Assignment :: An exact copy of the data is needed, but without any of its images.

'''

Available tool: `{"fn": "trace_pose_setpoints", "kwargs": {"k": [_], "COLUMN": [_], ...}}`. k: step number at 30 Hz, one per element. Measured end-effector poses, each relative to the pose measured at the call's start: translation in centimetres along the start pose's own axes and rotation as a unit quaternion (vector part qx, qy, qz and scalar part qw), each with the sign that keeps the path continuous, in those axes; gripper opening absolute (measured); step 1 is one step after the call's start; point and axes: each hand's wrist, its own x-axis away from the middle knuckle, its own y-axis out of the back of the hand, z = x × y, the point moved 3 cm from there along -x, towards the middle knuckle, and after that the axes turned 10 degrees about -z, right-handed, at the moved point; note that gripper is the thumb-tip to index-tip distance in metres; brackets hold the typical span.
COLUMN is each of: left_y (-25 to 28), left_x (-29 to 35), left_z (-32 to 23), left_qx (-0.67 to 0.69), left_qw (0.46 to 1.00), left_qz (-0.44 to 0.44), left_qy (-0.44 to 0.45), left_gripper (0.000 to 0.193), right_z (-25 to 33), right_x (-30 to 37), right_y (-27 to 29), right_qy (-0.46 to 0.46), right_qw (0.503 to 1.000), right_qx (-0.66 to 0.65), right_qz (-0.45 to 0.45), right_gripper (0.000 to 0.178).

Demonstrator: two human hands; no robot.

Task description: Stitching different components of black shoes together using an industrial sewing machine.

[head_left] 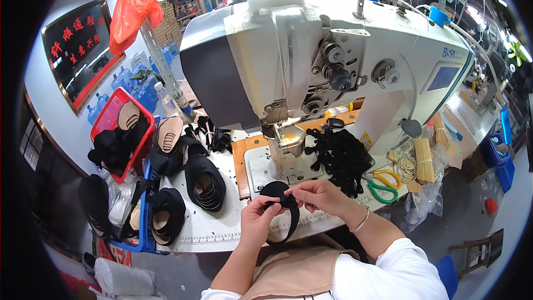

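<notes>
Currently, near to far:

- Left hand (256, 218) and right hand (320, 194) meet at the front edge of the counter (216, 228), both pinched on one black shoe upper piece (281, 203). Fingers closed narrow on it, thumbs on top.
- Piece sits just in front of the machine bed, part lifted off the counter; its black loop (287, 228) hangs down past the counter edge toward the person's lap.
- Piece is not under the needle area (288, 139); well short of it. Judged: it is being lined up or folded by hand, stitching on this piece not yet begun.
- Pile of small black cut parts (340, 155) lies right of the needle area, touching the machine base. Looks like stock waiting or already run; cannot tell which.
- Green-and-yellow scissors (383, 184) lie just right of that pile, untouched.
- Left of the bed: several black shoe uppers with tan insoles (204, 180) on the counter, more in a blue tray (145, 233) at the counter's left edge.
- Further left, a red basket (108, 119) holds more black pieces and one tan insole.
- White sewing machine (333, 61) fills the back; whether it is running cannot be told.
- Judged overall: batch work mid-run, many pieces on both sides, current piece at the hand-prep stage.
</notes>
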Motion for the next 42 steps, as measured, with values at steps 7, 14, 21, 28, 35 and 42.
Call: {"fn": "trace_pose_setpoints", "kwargs": {"k": [7,14,21,28,35,42], "left_y": [-0.1,0.5,-0.5,2.1,2.7,0.3], "left_x": [0.0,-0.1,-0.4,-1.6,-2.0,0.1], "left_z": [0.1,0.3,0.4,0.2,-0.1,-1.1], "left_qx": [-0.01,0.0,0.058,-0.016,-0.61,-0.224], "left_qw": [1.0,1.0,0.996,0.999,0.771,0.947], "left_qz": [0.003,-0.029,-0.054,-0.051,0.005,-0.039], "left_qy": [-0.003,-0.002,0.037,0.01,-0.186,-0.229], "left_gripper": [0.009,0.009,0.01,0.015,0.025,0.045], "right_z": [-0.4,-0.8,-1.0,-1.5,-3.6,-3.1], "right_x": [0.0,0.2,0.5,-0.4,-1.4,0.4], "right_y": [0.4,0.9,-0.6,-0.6,0.2,-0.1], "right_qy": [0.067,0.059,0.03,-0.01,-0.039,-0.042], "right_qw": [0.996,0.993,0.997,0.996,0.979,0.967], "right_qx": [0.049,-0.005,0.022,-0.059,-0.113,-0.223], "right_qz": [-0.026,-0.104,-0.061,-0.063,-0.167,-0.117], "right_gripper": [0.022,0.021,0.028,0.015,0.014,0.012]}}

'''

Output for this exercise ::
Available tool: `{"fn": "trace_pose_setpoints", "kwargs": {"k": [_], "COLUMN": [_], ...}}`. k: step number at 30 Hz, one per element. Measured end-effector poses, each relative to the pose measured at the call's start: translation in centimetres along the start pose's own axes and rotation as a unit quaternion (vector part qx, qy, qz and scalar part qw), each with the sign that keeps the path continuous, in those axes; gripper opening absolute (measured); step 1 is one step after the call's start; point and axes: each hand's wrist, its own x-axis away from the middle knuckle, its own y-axis out of the back of the hand, z = x × y, the point moved 3 cm from there along -x, towards the middle knuckle, and after that the axes turned 10 degrees about -z, right-handed, at the moved point; note that gripper is the thumb-tip to index-tip distance in metres; brackets hold the typical span.
COLUMN is each of: left_y (-25 to 28), left_x (-29 to 35), left_z (-32 to 23), left_qx (-0.67 to 0.69), left_qw (0.46 to 1.00), left_qz (-0.44 to 0.44), left_qy (-0.44 to 0.45), left_gripper (0.000 to 0.193), right_z (-25 to 33), right_x (-30 to 37), right_y (-27 to 29), right_qy (-0.46 to 0.46), right_qw (0.503 to 1.000), right_qx (-0.66 to 0.65), right_qz (-0.45 to 0.45), right_gripper (0.000 to 0.178).

Demonstrator: two human hands; no robot.

Task description: Stitching different components of black shoes together using an industrial sewing machine.

[head_left] 

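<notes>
Currently, near to far:

- Left hand (256, 218) and right hand (320, 194) meet at the front edge of the counter (216, 228), both pinched on one black shoe upper piece (281, 203). Fingers closed narrow on it, thumbs on top.
- Piece sits just in front of the machine bed, part lifted off the counter; its black loop (287, 228) hangs down past the counter edge toward the person's lap.
- Piece is not under the needle area (288, 139); well short of it. Judged: it is being lined up or folded by hand, stitching on this piece not yet begun.
- Pile of small black cut parts (340, 155) lies right of the needle area, touching the machine base. Looks like stock waiting or already run; cannot tell which.
- Green-and-yellow scissors (383, 184) lie just right of that pile, untouched.
- Left of the bed: several black shoe uppers with tan insoles (204, 180) on the counter, more in a blue tray (145, 233) at the counter's left edge.
- Further left, a red basket (108, 119) holds more black pieces and one tan insole.
- White sewing machine (333, 61) fills the back; whether it is running cannot be told.
- Judged overall: batch work mid-run, many pieces on both sides, current piece at the hand-prep stage.
</notes>
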Motion for the next 42 steps, as measured, with values at steps 7, 14, 21, 28, 35 and 42.
Call: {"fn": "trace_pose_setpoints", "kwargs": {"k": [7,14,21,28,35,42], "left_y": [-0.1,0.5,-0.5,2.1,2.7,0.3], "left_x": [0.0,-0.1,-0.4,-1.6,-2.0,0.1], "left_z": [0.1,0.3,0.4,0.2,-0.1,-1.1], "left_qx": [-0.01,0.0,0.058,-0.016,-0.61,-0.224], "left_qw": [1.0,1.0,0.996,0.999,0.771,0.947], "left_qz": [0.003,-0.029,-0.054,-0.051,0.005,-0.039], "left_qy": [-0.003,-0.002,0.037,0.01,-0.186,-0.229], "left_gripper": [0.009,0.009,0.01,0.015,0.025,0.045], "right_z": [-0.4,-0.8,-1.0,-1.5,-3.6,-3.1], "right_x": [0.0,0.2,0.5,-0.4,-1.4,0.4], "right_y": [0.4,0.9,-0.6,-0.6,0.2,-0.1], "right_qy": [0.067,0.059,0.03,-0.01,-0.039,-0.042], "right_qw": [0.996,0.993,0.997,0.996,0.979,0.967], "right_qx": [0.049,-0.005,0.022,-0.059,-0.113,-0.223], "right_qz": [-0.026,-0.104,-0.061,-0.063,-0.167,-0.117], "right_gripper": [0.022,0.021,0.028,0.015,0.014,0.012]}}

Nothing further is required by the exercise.